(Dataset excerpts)
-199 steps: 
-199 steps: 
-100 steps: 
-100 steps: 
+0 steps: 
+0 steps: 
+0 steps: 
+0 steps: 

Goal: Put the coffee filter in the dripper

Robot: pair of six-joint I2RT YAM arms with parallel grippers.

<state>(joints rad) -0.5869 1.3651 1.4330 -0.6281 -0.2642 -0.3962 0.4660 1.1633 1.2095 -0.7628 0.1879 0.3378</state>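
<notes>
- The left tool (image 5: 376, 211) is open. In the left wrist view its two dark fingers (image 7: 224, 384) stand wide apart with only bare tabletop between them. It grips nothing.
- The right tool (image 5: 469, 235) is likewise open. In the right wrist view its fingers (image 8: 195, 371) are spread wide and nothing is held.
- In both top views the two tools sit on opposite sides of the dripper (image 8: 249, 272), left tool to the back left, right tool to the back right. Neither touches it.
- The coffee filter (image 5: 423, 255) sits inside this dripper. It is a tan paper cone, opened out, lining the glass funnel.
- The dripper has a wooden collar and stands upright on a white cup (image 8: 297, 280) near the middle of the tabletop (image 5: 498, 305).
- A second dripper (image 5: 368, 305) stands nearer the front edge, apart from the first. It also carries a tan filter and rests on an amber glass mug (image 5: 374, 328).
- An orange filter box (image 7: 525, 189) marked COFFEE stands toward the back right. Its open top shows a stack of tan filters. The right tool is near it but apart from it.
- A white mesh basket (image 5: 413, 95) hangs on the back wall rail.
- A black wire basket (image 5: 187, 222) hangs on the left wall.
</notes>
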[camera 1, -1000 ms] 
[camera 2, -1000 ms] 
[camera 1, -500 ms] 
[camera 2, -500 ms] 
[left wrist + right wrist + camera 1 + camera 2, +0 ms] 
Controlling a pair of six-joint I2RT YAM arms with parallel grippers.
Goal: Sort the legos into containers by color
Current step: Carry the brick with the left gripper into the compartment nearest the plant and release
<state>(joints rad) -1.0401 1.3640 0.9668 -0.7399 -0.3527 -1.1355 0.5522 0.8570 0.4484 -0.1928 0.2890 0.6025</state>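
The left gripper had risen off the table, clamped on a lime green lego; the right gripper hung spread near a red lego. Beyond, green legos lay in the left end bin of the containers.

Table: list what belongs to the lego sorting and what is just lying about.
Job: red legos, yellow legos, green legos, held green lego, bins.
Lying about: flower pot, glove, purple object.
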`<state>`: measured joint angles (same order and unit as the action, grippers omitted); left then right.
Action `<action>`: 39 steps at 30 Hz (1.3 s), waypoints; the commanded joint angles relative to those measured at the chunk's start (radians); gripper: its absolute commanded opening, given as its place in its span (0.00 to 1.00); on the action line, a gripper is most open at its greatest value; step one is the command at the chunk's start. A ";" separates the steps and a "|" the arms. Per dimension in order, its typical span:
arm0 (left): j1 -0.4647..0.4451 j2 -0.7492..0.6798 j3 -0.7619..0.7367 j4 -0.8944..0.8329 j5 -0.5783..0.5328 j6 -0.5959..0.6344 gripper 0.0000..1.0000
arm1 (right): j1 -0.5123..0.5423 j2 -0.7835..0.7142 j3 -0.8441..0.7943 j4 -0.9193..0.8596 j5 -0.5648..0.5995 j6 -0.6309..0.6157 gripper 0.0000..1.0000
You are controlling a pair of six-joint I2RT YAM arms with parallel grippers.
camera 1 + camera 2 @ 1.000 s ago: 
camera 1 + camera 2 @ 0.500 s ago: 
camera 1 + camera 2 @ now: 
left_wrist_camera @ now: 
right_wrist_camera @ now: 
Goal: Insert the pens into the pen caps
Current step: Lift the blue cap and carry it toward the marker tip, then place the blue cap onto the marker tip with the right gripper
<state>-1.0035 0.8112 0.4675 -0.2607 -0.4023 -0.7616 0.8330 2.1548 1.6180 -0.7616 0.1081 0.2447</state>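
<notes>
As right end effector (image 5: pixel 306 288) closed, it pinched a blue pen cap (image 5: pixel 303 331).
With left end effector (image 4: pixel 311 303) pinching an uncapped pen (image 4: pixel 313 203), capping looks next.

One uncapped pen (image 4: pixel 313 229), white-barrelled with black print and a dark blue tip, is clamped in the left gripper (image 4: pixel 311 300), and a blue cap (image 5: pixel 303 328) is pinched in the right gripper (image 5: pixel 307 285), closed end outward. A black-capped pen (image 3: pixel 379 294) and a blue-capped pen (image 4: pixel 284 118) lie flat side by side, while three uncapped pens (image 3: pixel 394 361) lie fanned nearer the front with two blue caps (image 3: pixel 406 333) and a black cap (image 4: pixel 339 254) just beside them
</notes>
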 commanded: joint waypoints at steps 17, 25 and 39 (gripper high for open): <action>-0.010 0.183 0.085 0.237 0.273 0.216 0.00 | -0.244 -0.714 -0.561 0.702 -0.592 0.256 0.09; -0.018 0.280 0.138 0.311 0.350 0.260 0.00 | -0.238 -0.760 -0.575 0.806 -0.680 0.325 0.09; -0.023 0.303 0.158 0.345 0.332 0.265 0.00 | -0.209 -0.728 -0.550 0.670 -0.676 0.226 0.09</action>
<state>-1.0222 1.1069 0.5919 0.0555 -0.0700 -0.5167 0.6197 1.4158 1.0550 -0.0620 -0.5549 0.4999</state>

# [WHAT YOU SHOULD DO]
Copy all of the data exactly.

# [RESULT]
-199 steps: 
-199 steps: 
-100 steps: 
-100 steps: 
+0 steps: 
+0 steps: 
+0 steps: 
+0 steps: 

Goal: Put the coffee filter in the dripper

Robot: pair of six-joint I2RT YAM arms with parallel grippers.

<state>(joints rad) -0.5869 1.3651 1.4330 -0.6281 -0.2642 -0.3962 0.4660 1.1633 1.2095 -0.7628 0.1879 0.3378</state>
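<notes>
- The left tool (image 5: 376, 211) is open. In the left wrist view its two dark fingers (image 7: 224, 384) stand wide apart with only bare tabletop between them. It grips nothing.
- The right tool (image 5: 469, 235) is likewise open. In the right wrist view its fingers (image 8: 195, 371) are spread wide and nothing is held.
- In both top views the two tools sit on opposite sides of the dripper (image 8: 249, 272), left tool to the back left, right tool to the back right. Neither touches it.
- The coffee filter (image 5: 423, 255) sits inside this dripper. It is a tan paper cone, opened out, lining the glass funnel.
- The dripper has a wooden collar and stands upright on a white cup (image 8: 297, 280) near the middle of the tabletop (image 5: 498, 305).
- A second dripper (image 5: 368, 305) stands nearer the front edge, apart from the first. It also carries a tan filter and rests on an amber glass mug (image 5: 374, 328).
- An orange filter box (image 7: 525, 189) marked COFFEE stands toward the back right. Its open top shows a stack of tan filters. The right tool is near it but apart from it.
- A white mesh basket (image 5: 413, 95) hangs on the back wall rail.
- A black wire basket (image 5: 187, 222) hangs on the left wall.
</notes>
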[camera 1, -1000 ms] 
[camera 2, -1000 ms] 
[camera 1, -500 ms] 
[camera 2, -500 ms] 
[left wrist + right wrist + camera 1 + camera 2, +0 ms] 
Controlling a pair of six-joint I2RT YAM arms with parallel grippers.
Goal: Sort the legos into containers by color
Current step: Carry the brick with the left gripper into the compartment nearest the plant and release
<state>(joints rad) -1.0401 1.3640 0.9668 -0.7399 -0.3527 -1.1355 0.5522 0.8570 0.4484 -0.1928 0.2890 0.6025</state>
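The left gripper had risen off the table, clamped on a lime green lego; the right gripper hung spread near a red lego. Beyond, green legos lay in the left end bin of the containers.

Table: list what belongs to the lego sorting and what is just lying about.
Job: red legos, yellow legos, green legos, held green lego, bins.
Lying about: flower pot, glove, purple object.
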`<state>`: measured joint angles (same order and unit as the action, grippers omitted); left then right.
Action `<action>`: 39 steps at 30 Hz (1.3 s), waypoints; the commanded joint angles relative to those measured at the chunk's start (radians); gripper: its absolute commanded opening, given as its place in its span (0.00 to 1.00); on the action line, a gripper is most open at its greatest value; step one is the command at the chunk's start. A ";" separates the steps and a "|" the arms. Per dimension in order, its typical span:
arm0 (left): j1 -0.4647..0.4451 j2 -0.7492..0.6798 j3 -0.7619..0.7367 j4 -0.8944..0.8329 j5 -0.5783..0.5328 j6 -0.5959..0.6344 gripper 0.0000..1.0000
arm1 (right): j1 -0.5123..0.5423 j2 -0.7835..0.7142 j3 -0.8441..0.7943 j4 -0.9193..0.8596 j5 -0.5648..0.5995 j6 -0.6309..0.6157 gripper 0.0000..1.0000
You are controlling a pair of six-joint I2RT YAM arms with parallel grippers.
camera 1 + camera 2 @ 1.000 s ago: 
camera 1 + camera 2 @ 0.500 s ago: 
camera 1 + camera 2 @ now: 
left_wrist_camera @ now: 
right_wrist_camera @ now: 
Goal: Insert the pens into the pen caps
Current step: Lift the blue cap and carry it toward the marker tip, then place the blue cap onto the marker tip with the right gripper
<state>-1.0035 0.8112 0.4675 -0.2607 -0.4023 -0.7616 0.8330 2.1548 1.6180 -0.7616 0.1081 0.2447</state>
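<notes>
As right end effector (image 5: pixel 306 288) closed, it pinched a blue pen cap (image 5: pixel 303 331).
With left end effector (image 4: pixel 311 303) pinching an uncapped pen (image 4: pixel 313 203), capping looks next.

One uncapped pen (image 4: pixel 313 229), white-barrelled with black print and a dark blue tip, is clamped in the left gripper (image 4: pixel 311 300), and a blue cap (image 5: pixel 303 328) is pinched in the right gripper (image 5: pixel 307 285), closed end outward. A black-capped pen (image 3: pixel 379 294) and a blue-capped pen (image 4: pixel 284 118) lie flat side by side, while three uncapped pens (image 3: pixel 394 361) lie fanned nearer the front with two blue caps (image 3: pixel 406 333) and a black cap (image 4: pixel 339 254) just beside them
</notes>
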 commanded: joint waypoints at steps 17, 25 and 39 (gripper high for open): <action>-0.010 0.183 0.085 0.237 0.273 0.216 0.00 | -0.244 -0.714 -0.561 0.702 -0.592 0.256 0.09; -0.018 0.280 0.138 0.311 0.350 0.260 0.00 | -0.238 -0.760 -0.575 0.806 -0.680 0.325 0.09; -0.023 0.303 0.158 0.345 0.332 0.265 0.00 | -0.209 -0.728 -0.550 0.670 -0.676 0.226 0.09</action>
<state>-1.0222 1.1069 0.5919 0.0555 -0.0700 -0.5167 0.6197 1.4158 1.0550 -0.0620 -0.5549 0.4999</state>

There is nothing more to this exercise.